Every line of the listing must be repeated in the answer without alteration.

==== Source material

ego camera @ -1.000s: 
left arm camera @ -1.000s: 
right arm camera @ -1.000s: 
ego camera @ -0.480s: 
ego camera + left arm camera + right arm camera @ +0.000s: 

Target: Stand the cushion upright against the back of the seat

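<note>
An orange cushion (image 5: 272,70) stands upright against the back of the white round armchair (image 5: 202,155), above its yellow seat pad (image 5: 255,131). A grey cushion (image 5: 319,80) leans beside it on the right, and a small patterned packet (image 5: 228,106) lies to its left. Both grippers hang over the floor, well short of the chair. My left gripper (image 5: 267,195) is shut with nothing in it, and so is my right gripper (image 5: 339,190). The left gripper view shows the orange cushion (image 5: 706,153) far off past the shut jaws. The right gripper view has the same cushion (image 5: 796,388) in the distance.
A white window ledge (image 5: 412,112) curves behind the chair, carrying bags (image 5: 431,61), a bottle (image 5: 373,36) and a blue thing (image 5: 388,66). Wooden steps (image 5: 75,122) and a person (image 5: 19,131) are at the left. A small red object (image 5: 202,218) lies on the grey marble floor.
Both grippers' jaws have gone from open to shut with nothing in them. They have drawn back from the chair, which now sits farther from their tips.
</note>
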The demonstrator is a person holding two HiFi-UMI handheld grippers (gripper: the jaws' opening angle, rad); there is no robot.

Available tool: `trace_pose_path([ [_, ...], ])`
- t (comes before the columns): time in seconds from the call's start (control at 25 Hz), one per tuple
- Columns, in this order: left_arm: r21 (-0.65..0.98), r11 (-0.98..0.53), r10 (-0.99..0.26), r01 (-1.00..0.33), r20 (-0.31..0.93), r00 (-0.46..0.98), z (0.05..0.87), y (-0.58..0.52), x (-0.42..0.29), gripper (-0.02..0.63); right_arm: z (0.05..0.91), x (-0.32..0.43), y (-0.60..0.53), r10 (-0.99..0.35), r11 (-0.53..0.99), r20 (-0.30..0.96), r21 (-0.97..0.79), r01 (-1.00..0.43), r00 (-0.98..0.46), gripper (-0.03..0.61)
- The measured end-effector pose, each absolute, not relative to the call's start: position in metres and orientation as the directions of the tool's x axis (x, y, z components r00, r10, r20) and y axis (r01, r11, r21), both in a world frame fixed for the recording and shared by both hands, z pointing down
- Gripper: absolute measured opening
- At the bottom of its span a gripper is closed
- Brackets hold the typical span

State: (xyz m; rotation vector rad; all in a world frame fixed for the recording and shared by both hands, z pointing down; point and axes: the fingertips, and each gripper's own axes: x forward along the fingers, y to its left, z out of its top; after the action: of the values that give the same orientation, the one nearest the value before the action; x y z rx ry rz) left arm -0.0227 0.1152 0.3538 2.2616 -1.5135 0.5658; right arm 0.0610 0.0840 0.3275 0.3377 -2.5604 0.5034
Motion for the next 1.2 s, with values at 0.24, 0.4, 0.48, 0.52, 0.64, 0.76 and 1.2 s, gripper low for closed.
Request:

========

Output for this task =
ego camera @ -1.000s: 
left arm camera @ -1.000s: 
right arm camera @ -1.000s: 
ego camera @ -0.480s: 
ego camera + left arm camera + right arm camera @ +0.000s: 

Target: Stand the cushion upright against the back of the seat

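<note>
An orange cushion (image 5: 272,70) stands upright against the back of the white round armchair (image 5: 202,155), above its yellow seat pad (image 5: 255,131). A grey cushion (image 5: 319,80) leans beside it on the right, and a small patterned packet (image 5: 228,106) lies to its left. Both grippers hang over the floor, well short of the chair. My left gripper (image 5: 267,195) is shut with nothing in it, and so is my right gripper (image 5: 339,190). The left gripper view shows the orange cushion (image 5: 706,153) far off past the shut jaws. The right gripper view has the same cushion (image 5: 796,388) in the distance.
A white window ledge (image 5: 412,112) curves behind the chair, carrying bags (image 5: 431,61), a bottle (image 5: 373,36) and a blue thing (image 5: 388,66). Wooden steps (image 5: 75,122) and a person (image 5: 19,131) are at the left. A small red object (image 5: 202,218) lies on the grey marble floor.
Both grippers' jaws have gone from open to shut with nothing in them. They have drawn back from the chair, which now sits farther from their tips.
</note>
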The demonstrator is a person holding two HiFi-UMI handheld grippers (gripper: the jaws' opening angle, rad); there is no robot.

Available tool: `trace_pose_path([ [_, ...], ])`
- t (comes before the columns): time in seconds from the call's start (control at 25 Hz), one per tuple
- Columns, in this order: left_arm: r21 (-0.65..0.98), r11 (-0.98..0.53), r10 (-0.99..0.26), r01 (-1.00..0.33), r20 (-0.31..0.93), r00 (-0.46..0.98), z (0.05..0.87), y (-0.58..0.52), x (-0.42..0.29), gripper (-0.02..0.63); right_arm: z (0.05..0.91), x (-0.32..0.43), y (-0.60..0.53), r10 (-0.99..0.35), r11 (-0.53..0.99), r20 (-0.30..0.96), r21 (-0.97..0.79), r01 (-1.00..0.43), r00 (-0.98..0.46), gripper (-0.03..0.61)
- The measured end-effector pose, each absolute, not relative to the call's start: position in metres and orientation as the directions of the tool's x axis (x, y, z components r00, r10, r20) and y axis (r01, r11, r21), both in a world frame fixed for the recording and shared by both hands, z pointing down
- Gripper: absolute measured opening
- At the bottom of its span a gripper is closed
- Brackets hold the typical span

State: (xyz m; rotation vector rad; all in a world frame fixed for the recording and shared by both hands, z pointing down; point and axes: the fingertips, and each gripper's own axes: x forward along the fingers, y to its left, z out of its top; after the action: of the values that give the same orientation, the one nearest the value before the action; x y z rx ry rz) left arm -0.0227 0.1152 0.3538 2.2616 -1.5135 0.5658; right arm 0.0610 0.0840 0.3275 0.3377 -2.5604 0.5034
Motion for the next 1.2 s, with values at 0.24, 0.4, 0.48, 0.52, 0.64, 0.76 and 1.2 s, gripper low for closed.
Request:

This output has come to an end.